_PROBLEM TO WORK ON:_
From the data that follows, print exactly the lines starting at the one containing "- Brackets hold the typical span" and ending at the one containing "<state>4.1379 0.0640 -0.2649"; include both of them and nothing more.

_Records drawn from a dataset:_
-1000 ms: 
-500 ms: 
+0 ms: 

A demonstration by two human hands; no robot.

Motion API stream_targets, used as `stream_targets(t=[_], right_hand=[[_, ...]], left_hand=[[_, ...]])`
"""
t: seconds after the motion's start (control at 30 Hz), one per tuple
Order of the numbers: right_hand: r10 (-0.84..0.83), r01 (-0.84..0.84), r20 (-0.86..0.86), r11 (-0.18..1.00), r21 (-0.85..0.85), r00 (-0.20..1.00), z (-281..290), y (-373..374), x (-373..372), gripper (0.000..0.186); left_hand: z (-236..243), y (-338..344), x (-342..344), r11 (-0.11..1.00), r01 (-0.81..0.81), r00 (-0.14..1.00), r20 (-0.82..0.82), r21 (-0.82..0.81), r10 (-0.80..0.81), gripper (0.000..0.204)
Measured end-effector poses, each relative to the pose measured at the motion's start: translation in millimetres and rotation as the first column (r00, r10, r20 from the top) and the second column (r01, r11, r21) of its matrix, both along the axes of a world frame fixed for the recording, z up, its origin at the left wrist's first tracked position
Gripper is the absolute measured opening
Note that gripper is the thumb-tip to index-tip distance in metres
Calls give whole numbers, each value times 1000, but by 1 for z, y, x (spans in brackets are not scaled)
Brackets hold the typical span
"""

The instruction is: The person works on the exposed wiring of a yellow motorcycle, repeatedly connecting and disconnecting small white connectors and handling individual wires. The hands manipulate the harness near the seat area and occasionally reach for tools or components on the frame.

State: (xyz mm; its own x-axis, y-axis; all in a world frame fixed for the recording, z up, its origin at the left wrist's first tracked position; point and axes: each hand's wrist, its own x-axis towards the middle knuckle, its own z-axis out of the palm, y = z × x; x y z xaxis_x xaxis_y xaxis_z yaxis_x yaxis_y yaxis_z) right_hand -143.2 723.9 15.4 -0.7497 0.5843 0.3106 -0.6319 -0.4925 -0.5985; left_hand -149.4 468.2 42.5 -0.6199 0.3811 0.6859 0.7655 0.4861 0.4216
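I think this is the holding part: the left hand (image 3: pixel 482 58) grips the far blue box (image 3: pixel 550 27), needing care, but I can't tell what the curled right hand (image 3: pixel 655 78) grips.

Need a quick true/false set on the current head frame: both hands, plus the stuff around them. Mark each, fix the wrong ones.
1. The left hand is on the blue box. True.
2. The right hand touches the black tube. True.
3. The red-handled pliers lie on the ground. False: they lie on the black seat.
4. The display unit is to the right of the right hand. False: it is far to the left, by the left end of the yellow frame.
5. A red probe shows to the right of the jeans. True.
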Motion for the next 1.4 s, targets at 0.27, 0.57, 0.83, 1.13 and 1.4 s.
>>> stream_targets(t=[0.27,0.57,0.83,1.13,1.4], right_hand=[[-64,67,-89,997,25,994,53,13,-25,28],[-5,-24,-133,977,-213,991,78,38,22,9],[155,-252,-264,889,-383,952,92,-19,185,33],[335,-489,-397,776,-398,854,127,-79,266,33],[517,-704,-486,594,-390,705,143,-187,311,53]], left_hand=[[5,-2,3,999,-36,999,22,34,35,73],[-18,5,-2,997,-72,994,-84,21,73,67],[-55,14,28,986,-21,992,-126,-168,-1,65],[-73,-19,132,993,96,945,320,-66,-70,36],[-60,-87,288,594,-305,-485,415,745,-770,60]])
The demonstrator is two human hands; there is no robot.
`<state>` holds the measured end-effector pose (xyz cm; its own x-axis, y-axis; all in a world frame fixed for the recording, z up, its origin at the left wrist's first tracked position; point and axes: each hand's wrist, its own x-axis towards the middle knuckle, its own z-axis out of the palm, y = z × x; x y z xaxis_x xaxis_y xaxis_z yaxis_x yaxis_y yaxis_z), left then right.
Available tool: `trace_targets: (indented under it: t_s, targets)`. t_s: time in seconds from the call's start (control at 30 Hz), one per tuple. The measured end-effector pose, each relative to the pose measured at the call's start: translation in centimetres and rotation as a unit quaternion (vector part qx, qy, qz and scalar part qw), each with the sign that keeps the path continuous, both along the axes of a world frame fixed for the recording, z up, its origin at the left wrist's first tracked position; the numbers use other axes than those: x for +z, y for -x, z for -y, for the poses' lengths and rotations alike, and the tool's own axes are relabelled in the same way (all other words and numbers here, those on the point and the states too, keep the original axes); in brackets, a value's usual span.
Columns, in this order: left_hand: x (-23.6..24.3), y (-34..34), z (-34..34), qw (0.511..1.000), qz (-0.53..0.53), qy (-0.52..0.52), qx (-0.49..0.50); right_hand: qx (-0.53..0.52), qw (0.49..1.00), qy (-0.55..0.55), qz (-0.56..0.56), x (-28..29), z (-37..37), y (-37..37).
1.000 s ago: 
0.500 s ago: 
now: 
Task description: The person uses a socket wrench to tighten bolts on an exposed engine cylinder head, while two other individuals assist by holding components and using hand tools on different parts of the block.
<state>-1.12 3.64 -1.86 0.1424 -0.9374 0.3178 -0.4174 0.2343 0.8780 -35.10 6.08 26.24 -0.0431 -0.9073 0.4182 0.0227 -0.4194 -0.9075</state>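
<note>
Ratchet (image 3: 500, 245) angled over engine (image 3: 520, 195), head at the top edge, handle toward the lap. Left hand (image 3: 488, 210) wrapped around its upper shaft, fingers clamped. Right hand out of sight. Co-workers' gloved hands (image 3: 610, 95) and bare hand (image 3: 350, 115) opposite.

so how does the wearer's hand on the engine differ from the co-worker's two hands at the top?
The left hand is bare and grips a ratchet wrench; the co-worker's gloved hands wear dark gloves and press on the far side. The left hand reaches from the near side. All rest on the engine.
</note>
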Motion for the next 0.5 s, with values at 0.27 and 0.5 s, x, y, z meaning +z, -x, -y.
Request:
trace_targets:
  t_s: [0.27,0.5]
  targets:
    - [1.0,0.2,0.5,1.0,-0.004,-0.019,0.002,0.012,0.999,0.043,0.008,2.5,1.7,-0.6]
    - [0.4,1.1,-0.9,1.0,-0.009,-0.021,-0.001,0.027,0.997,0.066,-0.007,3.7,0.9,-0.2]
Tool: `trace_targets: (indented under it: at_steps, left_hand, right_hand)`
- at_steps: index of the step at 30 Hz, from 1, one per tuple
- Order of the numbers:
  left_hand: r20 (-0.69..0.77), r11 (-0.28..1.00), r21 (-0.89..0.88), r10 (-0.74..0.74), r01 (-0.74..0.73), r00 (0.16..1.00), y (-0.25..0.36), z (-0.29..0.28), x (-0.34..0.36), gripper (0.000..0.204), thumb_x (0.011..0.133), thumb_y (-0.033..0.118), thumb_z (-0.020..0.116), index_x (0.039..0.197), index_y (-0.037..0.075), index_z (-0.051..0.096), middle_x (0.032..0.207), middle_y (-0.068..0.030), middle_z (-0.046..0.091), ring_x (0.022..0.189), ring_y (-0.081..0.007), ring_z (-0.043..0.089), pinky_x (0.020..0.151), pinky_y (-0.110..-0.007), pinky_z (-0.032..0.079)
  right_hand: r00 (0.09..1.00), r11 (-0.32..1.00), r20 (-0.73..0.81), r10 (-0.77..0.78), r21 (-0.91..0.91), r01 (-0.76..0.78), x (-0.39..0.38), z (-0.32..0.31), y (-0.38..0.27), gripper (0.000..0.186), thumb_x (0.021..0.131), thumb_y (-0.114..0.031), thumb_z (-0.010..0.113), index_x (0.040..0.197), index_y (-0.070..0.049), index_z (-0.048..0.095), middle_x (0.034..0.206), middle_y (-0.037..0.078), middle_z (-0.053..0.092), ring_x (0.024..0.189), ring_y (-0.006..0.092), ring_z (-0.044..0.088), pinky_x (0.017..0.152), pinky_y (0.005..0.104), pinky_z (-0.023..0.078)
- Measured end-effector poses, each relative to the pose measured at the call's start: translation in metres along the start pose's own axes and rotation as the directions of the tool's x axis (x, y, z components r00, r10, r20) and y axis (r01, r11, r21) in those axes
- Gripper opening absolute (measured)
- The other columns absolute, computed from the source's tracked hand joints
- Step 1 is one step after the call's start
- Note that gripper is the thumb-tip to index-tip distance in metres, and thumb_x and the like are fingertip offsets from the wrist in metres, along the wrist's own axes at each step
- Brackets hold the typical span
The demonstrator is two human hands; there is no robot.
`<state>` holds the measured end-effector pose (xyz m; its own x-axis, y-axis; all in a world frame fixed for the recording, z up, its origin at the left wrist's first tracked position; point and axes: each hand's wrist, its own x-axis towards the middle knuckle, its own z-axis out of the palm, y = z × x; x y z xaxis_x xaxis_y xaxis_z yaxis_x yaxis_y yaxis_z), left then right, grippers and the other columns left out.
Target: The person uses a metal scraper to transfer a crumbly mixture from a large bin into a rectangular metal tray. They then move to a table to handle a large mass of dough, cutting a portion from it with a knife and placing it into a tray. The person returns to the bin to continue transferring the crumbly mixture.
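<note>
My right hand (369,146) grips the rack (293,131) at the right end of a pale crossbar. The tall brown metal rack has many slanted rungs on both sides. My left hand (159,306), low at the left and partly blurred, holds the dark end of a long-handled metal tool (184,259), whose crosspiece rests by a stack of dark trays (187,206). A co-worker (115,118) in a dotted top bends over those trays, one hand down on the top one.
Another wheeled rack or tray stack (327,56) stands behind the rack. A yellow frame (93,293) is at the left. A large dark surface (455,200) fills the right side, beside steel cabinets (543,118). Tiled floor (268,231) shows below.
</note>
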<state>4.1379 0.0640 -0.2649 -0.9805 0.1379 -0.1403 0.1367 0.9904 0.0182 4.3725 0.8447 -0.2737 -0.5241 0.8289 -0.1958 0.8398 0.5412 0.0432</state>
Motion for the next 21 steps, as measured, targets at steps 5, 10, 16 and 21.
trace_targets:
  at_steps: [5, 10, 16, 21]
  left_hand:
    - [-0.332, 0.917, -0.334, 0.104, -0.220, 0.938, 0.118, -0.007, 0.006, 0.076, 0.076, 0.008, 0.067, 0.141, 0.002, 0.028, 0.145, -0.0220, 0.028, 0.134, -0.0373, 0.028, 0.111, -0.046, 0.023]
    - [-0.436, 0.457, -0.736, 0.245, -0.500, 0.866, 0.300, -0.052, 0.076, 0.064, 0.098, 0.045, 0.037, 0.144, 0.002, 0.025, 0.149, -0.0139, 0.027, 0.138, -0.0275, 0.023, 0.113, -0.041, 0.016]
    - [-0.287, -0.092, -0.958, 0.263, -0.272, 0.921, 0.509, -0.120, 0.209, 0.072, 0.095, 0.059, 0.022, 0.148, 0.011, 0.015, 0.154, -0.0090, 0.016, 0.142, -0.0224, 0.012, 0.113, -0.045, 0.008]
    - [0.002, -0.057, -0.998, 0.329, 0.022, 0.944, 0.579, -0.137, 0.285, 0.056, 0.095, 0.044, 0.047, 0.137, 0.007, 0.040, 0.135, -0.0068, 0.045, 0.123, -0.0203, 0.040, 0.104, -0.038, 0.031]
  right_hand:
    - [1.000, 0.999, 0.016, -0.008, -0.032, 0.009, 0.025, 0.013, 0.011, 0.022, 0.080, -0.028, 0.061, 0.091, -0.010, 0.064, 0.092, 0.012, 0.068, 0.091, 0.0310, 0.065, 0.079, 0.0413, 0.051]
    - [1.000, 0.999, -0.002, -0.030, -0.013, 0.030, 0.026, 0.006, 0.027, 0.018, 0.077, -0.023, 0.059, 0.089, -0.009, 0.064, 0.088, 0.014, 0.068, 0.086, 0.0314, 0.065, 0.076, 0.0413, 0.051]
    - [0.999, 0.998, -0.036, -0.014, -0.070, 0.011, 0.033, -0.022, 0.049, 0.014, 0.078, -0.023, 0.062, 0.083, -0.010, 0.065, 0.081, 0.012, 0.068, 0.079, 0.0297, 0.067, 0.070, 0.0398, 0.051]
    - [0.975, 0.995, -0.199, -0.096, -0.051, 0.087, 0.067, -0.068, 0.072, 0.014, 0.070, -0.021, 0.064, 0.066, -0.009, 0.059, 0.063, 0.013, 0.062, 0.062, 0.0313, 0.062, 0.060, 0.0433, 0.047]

_RESPONSE TO THIS EXERCISE:_
- Brackets hold the typical span
The demonstrator is two human hands; there is no robot.
`<state>` holds the measured end-effector pose (xyz m; its own x-axis, y-axis; all in a world frame fixed for the recording, z up, its origin at the left wrist's first tracked position; point and axes: each hand's wrist, its own x-axis towards the middle knuckle, its own z-axis out of the palm, y = z × x; x y z xaxis_x xaxis_y xaxis_z yaxis_x yaxis_y yaxis_z), left then right, grippers and the other columns left out.
Target: The person uses a metal scraper to transfer a crumbly mixture from a large bin into a rectangular metal tray. They then move to a table to handle a large mass of dough, cutting a portion from it with a knife and placing it into a tray. The person returns to the bin to continue transferring the crumbly mixture.
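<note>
My right hand (369,146) grips the rack (293,131) at the right end of a pale crossbar. The tall brown metal rack has many slanted rungs on both sides. My left hand (159,306), low at the left and partly blurred, holds the dark end of a long-handled metal tool (184,259), whose crosspiece rests by a stack of dark trays (187,206). A co-worker (115,118) in a dotted top bends over those trays, one hand down on the top one.
Another wheeled rack or tray stack (327,56) stands behind the rack. A yellow frame (93,293) is at the left. A large dark surface (455,200) fills the right side, beside steel cabinets (543,118). Tiled floor (268,231) shows below.
</note>
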<state>4.1379 0.0640 -0.2649 -0.9805 0.1379 -0.1403 0.1367 0.9904 0.0182 4.3725 0.8447 -0.2737 -0.5241 0.8289 -0.1958 0.8398 0.5412 0.0432</state>

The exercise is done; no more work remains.